小梅听见了有东西落地的声音,知是大明回来了,快速回到床上,用被子蒙上了头。那张离婚协议书就放在桌上。
大明在地上坐了一会,这才清醒过来,他站起来,走向内屋,见小梅已蒙头而睡,便合衣在小梅一边躺了下来。在他就要躺下的当儿,无意中碰到了小梅的肩膀。小梅赌气地翻身给了他一个后背。大明轻蔑地看着小梅拉灭了灯。

小梅一大早起来,她给两个孩子做好了饭,让他们吃着。大明从床上坐起身,匆匆洗了洗脸,走到饭桌前,看到桌上并没有自己的碗,知是小梅故意不让他吃,他看看小梅,见她对自己不屑一顾,也轻蔑地咧了咧嘴,转身向外走去。
就在他要迈出门的当儿,小梅冷冷地对他说了一句:“你等等,先把那个字签了再走。”
大明不解地停下脚步问:“签什么字?”
小梅抓过那张离婚协议书,鼻子不是鼻子脸不是脸地说:“说这个。你签了它咱们去办手续。”
大明接过一看,脸色立刻大变,他几下子就将那张纸撕得粉碎。边撕边说:“想飞了?有了翅膀?不就是办了个非农业户口吗,还真觉得自己成了精?我明告诉你,小梅,你别想得那么美,办成一个户口并不是你身价百倍了,你还是你,一个小小的临时工,进不了高门楼,上不了大场面,命中注定了的。你乖乖地做我的老婆吧你,你休想跳出我的手心。”
小梅被气得嘴唇都哆嗦了,她强压着心头的怒火说:“你先别说什么户口不户口,这事和户口无关。我就是不愿和你过了,我就是要和你离婚。你签也要离,不签也得离。一句话,我们分手。离婚。”
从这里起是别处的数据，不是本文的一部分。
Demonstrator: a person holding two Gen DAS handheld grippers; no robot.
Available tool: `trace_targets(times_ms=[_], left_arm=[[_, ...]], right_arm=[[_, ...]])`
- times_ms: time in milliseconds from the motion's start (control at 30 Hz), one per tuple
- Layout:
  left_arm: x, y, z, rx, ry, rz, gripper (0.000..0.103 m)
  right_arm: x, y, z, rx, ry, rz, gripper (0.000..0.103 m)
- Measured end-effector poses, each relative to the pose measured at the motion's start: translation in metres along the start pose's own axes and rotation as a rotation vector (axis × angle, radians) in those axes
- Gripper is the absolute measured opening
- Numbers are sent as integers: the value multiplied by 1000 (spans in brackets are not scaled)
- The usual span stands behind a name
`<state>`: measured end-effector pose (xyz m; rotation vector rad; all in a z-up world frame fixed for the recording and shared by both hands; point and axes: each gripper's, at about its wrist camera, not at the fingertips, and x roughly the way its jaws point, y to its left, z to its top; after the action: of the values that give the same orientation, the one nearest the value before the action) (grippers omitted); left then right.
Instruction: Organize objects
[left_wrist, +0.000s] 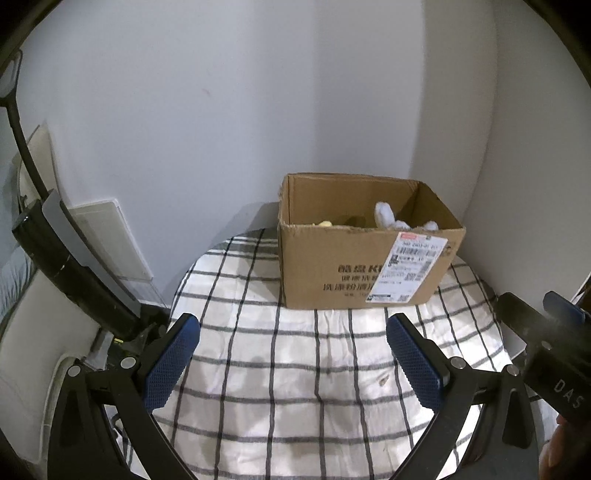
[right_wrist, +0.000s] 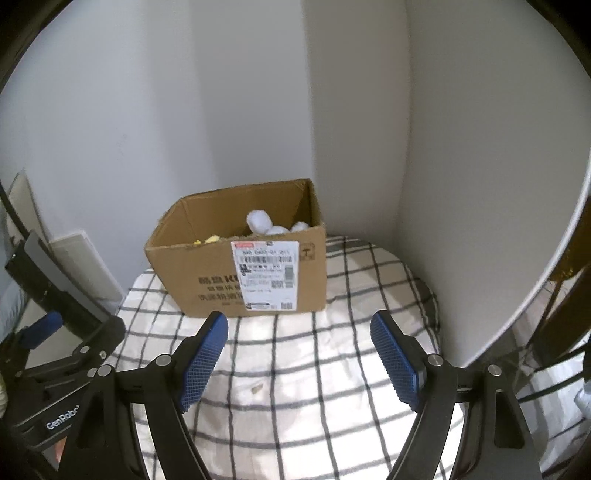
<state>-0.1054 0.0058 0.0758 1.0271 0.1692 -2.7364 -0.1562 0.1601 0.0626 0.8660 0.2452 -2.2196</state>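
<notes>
The cardboard box (right_wrist: 243, 258) sits just beyond the empty, spread right tool (right_wrist: 299, 354).

I am working in the corner of a home, likely a bedroom or spare room. Plain pale painted walls (left_wrist: 221, 110) meet at a bare corner before me. A white cloth with a grey check (left_wrist: 295, 369), rumpled like bedding, covers the round surface I lean over. On it stands an open brown cardboard shipping box (right_wrist: 207, 269) with a white courier label (right_wrist: 266, 275), the sort kept for household clutter.
</notes>
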Motion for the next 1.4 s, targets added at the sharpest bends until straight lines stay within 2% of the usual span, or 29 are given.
trace_targets(times_ms=[467, 1400], left_arm=[[-22, 4, -20, -17, -3, -11, 103], [-27, 11, -31, -41, 17, -24, 103]], right_arm=[[-13, 0, -27, 11, 23, 0, 80], [-21, 1, -36, 6, 35, 6, 80]])
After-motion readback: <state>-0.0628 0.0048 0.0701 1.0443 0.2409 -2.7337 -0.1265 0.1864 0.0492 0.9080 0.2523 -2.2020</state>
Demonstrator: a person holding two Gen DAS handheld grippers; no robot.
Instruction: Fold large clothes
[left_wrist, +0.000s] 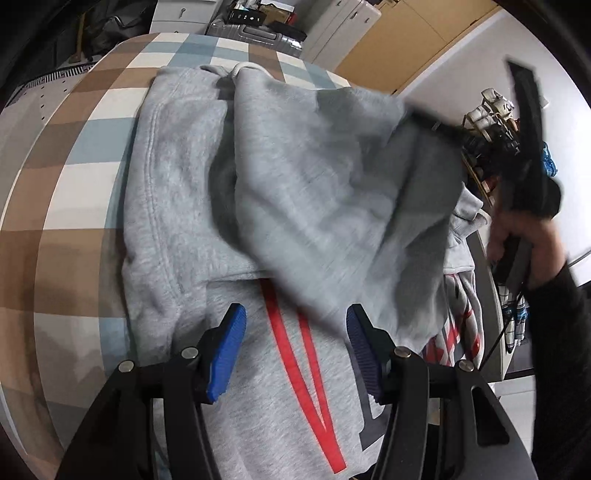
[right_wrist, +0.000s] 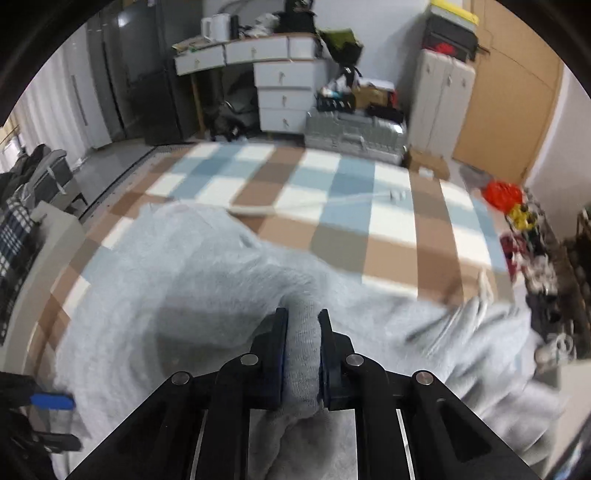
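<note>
Right jaws pinch fleecy grey hoodie (right_wrist: 207, 266); left jaws gape apart above it

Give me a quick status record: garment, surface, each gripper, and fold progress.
garment: grey hoodie with red lettering, spread on the bed
surface: checked bedspread in brown, blue and white
left gripper: open, hovering over the lettered front, nothing between the pads
right gripper: shut on a bunched fold of the hoodie's grey fabric
fold progress: one side of the hoodie is lifted and draped across the body; not yet laid flat
image quality: motion blur around the raised fabric
</note>
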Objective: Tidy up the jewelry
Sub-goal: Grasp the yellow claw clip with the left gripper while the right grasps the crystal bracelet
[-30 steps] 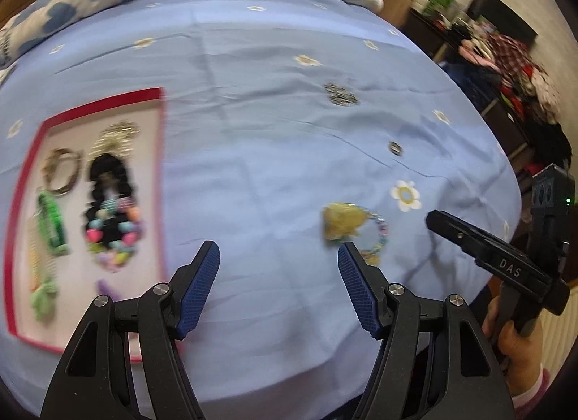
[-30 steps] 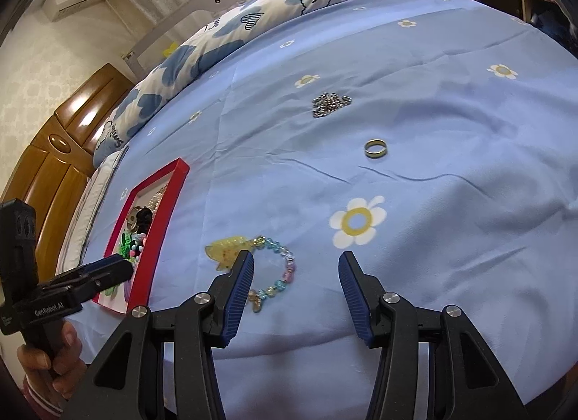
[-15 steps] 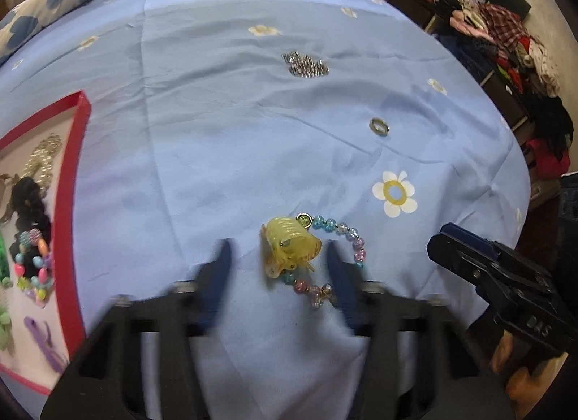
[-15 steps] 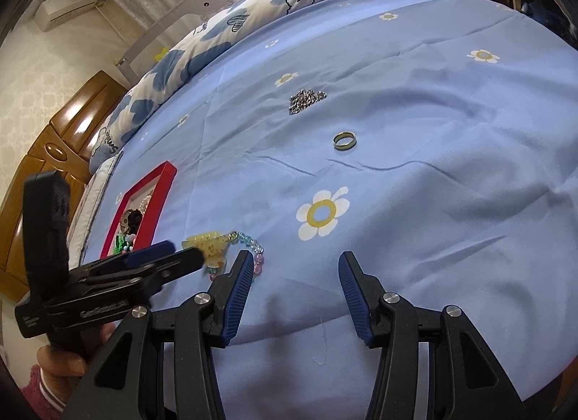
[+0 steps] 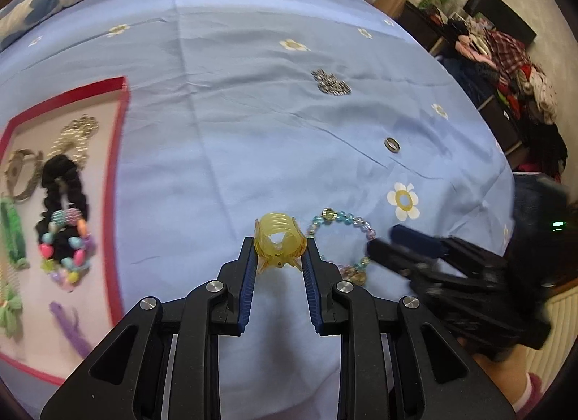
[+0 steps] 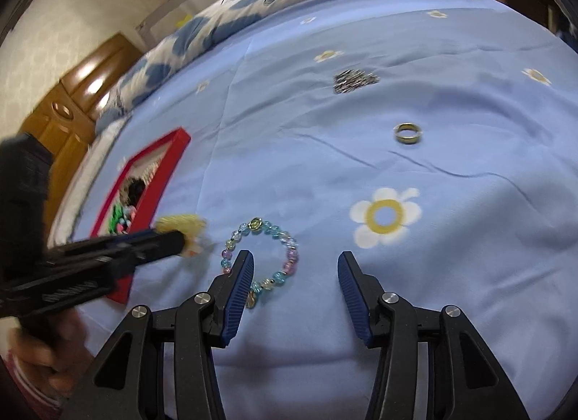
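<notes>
1. Closing in on the yellow hair claw [image 5: 277, 245], the left gripper [image 5: 278, 257] is now seen clamped on it: a second ago its jaws stood wide over bare sheet, and now both blue pads are pressed against the claw's sides.
2. The claw is held right at the jaw tips, resting on or just above the blue bedsheet [image 5: 253, 113]; which of the two cannot be told.
3. The beaded bracelet [image 6: 262, 254] is found just beside the left gripper's right jaw, untouched.
4. The right gripper [image 6: 294, 275] has been brought nearer; its jaws are kept apart, gripping nothing, with the bracelet lying at the left jaw's tip and partly between the two.
5. Ahead of those jaws, the ring [image 6: 407, 133] and the silver chain [image 6: 356, 80] are left on the sheet.
6. Off to the left, the red tray [image 5: 115, 152] is already partly stocked.
7. The claw is judged secured, so a carry to the tray seems due, and the bracelet is lined up next.
</notes>
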A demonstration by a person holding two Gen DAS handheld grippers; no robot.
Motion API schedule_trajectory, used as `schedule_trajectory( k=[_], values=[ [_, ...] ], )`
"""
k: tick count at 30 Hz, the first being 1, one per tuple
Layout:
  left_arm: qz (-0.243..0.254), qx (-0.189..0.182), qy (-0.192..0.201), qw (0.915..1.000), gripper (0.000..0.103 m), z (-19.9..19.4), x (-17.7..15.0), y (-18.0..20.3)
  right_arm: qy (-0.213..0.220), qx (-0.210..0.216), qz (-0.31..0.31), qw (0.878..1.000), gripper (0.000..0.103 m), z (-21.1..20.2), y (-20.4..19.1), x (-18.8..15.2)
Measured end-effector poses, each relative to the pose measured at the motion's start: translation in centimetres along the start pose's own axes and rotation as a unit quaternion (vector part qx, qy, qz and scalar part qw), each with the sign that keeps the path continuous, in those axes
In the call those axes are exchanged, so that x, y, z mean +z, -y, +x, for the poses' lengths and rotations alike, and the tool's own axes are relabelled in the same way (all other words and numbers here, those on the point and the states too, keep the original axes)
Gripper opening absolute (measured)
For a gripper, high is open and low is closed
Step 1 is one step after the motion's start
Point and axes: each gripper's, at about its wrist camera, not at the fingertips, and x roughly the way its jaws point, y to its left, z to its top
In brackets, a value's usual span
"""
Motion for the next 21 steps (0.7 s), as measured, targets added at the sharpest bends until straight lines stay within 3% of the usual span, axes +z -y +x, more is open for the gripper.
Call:
schedule_trajectory(
  k=[2, 4, 5, 6, 12, 21],
  values=[
    [-0.007, 0.000, 0.004, 1.0000, 0.023, -0.6, -0.1, -0.6, -0.019, -0.010, -0.022, 1.000, 0.049, 1.4, -0.8, 0.0],
    [-0.010, 0.002, 0.008, 0.9999, 0.023, -1.2, -0.2, -1.0, -0.022, -0.038, -0.053, 0.998, 0.038, 2.3, -1.7, -0.3],
    [-0.010, 0.006, 0.012, 0.9999, 0.023, -1.6, -0.3, -1.2, -0.019, -0.052, -0.068, 0.996, 0.019, 2.5, -2.1, -0.4],
    [-0.011, 0.009, 0.015, 0.9998, 0.023, -1.9, -0.4, -1.3, -0.019, -0.058, -0.078, 0.995, 0.008, 2.6, -2.5, -0.5],
    [-0.020, 0.015, 0.032, 0.9992, 0.023, -4.1, -0.7, -2.5, -0.009, -0.017, -0.066, 0.998, 0.007, 1.1, -3.2, 0.1],
    [-0.043, 0.040, 0.064, 0.9962, 0.023, -7.7, -2.5, -5.4, 0.032, 0.044, -0.094, 0.994, 0.007, -2.7, -8.5, 1.9]
  ],
)
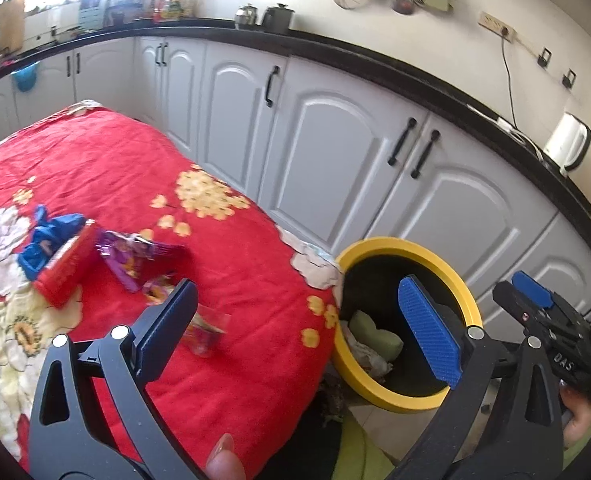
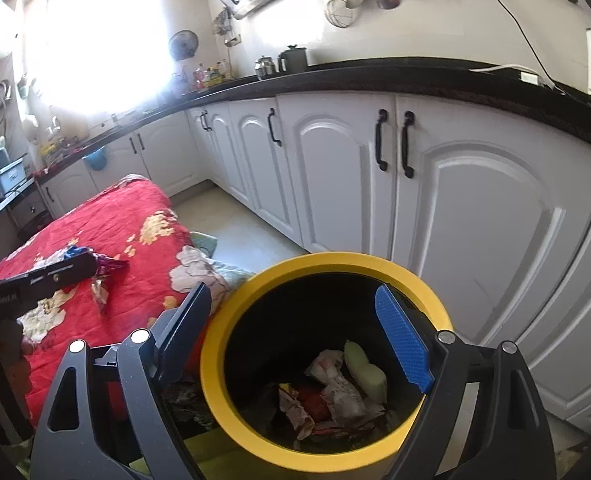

大明看到小梅的一脸坚决,知她已下定了决心,便也用十分恶劣的态度说:“你想离就离?你跟了我这么多年,难道不知我的脾气?我是那种拿着鸡毛当令箭的人吗,听你的指使,有过这种先例吗?嘁。”说完便轻蔑地走了。
小梅气得对着他的后影说:“那就只好法庭上见了。”
大明也冷冷地甩下一句:“悉听尊便。”

大明心神不宁地骑着摩托车飞也似的往前开。他的脑海里总是想着小梅早晨给他的最后通碟:“我就是不愿和你过了。我们分手,离婚。”
一辆大货车开过来了,大明没有来得及躲避,就与那辆车撞个正着,幸好那个司机有点开车经验,不然大明将会有更大不幸。大明躺在血泊之中,人们七手八脚把他送进了医院。